» **Assignment**: Every entry needs to be written out again exactly.

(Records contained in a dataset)
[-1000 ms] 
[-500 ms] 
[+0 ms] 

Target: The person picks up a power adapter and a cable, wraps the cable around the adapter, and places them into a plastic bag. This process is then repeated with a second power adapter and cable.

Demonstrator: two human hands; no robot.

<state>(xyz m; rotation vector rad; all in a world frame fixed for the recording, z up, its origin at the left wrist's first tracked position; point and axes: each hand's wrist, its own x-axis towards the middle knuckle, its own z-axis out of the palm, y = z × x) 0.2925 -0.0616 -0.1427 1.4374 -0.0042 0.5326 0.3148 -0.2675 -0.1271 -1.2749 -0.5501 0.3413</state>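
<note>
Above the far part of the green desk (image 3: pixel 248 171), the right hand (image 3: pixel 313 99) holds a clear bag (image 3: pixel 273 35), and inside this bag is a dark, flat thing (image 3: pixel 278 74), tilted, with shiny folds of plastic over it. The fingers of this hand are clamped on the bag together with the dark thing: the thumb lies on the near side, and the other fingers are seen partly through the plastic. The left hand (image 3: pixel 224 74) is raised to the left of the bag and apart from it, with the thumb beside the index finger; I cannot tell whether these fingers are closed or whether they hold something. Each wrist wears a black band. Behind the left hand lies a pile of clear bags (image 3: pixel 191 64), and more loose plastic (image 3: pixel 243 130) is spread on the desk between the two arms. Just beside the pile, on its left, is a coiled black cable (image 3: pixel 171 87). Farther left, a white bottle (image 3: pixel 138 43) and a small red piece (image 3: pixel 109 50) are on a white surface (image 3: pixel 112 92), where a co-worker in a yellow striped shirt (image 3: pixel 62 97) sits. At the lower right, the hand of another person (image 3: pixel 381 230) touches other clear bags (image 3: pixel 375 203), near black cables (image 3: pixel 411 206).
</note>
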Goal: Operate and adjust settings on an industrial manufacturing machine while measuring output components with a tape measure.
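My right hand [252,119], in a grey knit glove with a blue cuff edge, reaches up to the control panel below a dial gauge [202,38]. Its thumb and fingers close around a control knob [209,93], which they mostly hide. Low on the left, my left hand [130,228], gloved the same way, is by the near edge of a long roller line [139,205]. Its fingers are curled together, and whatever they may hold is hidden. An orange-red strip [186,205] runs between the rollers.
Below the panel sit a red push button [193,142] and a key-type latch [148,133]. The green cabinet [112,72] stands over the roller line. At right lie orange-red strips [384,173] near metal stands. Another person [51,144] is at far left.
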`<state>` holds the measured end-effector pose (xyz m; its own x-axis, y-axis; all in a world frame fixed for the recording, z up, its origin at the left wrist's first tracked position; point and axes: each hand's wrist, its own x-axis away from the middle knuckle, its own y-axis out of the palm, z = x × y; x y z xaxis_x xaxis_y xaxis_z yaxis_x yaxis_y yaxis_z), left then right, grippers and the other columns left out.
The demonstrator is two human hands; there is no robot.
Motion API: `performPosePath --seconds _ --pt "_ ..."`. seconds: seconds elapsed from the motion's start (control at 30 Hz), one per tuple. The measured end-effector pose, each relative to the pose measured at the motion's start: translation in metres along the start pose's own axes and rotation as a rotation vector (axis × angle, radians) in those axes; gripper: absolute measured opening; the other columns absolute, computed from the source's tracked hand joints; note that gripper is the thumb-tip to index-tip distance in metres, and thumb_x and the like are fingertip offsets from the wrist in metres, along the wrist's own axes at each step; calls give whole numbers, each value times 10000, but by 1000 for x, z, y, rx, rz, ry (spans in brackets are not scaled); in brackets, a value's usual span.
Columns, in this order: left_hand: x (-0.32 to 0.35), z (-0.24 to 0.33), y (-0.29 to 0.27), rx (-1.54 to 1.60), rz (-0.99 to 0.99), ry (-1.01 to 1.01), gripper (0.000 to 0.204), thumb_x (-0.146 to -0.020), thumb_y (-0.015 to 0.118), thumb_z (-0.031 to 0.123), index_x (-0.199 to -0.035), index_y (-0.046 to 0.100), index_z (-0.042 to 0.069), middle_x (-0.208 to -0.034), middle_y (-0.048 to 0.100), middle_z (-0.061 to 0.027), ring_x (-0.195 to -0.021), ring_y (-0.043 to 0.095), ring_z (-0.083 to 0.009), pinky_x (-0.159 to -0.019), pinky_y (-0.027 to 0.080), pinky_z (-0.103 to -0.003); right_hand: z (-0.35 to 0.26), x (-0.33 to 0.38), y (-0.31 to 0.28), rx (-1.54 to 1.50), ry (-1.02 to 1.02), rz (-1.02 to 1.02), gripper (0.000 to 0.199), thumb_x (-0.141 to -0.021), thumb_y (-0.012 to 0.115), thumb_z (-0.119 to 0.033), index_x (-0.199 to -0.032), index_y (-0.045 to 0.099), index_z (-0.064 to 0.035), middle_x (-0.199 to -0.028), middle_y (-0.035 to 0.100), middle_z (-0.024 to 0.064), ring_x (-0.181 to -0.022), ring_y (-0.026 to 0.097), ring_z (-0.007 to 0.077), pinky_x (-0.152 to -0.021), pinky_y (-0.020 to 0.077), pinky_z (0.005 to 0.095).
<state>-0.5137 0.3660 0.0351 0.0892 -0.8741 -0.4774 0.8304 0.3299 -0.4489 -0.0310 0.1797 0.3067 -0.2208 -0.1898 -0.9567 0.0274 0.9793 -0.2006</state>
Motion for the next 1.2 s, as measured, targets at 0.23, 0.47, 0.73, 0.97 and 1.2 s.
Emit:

» **Task response**:
[-1000 ms] 
[-500 ms] 
[+0 ms] 

Target: The person picks up a power adapter and a cable, wraps the cable around the adapter, and places them into a plastic bag. This process is then repeated with a second power adapter and cable.

Demonstrator: two human hands; no robot.

<state>(xyz m; rotation vector rad; all in a world frame fixed for the recording, z up, its origin at the left wrist's first tracked position; point and axes: each hand's wrist, its own x-axis towards the middle knuckle, its own z-axis out of the palm, y = z × x) 0.2925 -0.0616 -0.1427 1.4374 -0.0042 0.5326 0.3148 -0.2675 -0.1271 -1.2749 -0.5501 0.3413</state>
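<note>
Above the far part of the green desk (image 3: pixel 248 171), the right hand (image 3: pixel 313 99) holds a clear bag (image 3: pixel 273 35), and inside this bag is a dark, flat thing (image 3: pixel 278 74), tilted, with shiny folds of plastic over it. The fingers of this hand are clamped on the bag together with the dark thing: the thumb lies on the near side, and the other fingers are seen partly through the plastic. The left hand (image 3: pixel 224 74) is raised to the left of the bag and apart from it, with the thumb beside the index finger; I cannot tell whether these fingers are closed or whether they hold something. Each wrist wears a black band. Behind the left hand lies a pile of clear bags (image 3: pixel 191 64), and more loose plastic (image 3: pixel 243 130) is spread on the desk between the two arms. Just beside the pile, on its left, is a coiled black cable (image 3: pixel 171 87). Farther left, a white bottle (image 3: pixel 138 43) and a small red piece (image 3: pixel 109 50) are on a white surface (image 3: pixel 112 92), where a co-worker in a yellow striped shirt (image 3: pixel 62 97) sits. At the lower right, the hand of another person (image 3: pixel 381 230) touches other clear bags (image 3: pixel 375 203), near black cables (image 3: pixel 411 206).
</note>
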Goal: Operate and adjust settings on an industrial manufacturing machine while measuring output components with a tape measure.
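My right hand [252,119], in a grey knit glove with a blue cuff edge, reaches up to the control panel below a dial gauge [202,38]. Its thumb and fingers close around a control knob [209,93], which they mostly hide. Low on the left, my left hand [130,228], gloved the same way, is by the near edge of a long roller line [139,205]. Its fingers are curled together, and whatever they may hold is hidden. An orange-red strip [186,205] runs between the rollers.
Below the panel sit a red push button [193,142] and a key-type latch [148,133]. The green cabinet [112,72] stands over the roller line. At right lie orange-red strips [384,173] near metal stands. Another person [51,144] is at far left.
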`<state>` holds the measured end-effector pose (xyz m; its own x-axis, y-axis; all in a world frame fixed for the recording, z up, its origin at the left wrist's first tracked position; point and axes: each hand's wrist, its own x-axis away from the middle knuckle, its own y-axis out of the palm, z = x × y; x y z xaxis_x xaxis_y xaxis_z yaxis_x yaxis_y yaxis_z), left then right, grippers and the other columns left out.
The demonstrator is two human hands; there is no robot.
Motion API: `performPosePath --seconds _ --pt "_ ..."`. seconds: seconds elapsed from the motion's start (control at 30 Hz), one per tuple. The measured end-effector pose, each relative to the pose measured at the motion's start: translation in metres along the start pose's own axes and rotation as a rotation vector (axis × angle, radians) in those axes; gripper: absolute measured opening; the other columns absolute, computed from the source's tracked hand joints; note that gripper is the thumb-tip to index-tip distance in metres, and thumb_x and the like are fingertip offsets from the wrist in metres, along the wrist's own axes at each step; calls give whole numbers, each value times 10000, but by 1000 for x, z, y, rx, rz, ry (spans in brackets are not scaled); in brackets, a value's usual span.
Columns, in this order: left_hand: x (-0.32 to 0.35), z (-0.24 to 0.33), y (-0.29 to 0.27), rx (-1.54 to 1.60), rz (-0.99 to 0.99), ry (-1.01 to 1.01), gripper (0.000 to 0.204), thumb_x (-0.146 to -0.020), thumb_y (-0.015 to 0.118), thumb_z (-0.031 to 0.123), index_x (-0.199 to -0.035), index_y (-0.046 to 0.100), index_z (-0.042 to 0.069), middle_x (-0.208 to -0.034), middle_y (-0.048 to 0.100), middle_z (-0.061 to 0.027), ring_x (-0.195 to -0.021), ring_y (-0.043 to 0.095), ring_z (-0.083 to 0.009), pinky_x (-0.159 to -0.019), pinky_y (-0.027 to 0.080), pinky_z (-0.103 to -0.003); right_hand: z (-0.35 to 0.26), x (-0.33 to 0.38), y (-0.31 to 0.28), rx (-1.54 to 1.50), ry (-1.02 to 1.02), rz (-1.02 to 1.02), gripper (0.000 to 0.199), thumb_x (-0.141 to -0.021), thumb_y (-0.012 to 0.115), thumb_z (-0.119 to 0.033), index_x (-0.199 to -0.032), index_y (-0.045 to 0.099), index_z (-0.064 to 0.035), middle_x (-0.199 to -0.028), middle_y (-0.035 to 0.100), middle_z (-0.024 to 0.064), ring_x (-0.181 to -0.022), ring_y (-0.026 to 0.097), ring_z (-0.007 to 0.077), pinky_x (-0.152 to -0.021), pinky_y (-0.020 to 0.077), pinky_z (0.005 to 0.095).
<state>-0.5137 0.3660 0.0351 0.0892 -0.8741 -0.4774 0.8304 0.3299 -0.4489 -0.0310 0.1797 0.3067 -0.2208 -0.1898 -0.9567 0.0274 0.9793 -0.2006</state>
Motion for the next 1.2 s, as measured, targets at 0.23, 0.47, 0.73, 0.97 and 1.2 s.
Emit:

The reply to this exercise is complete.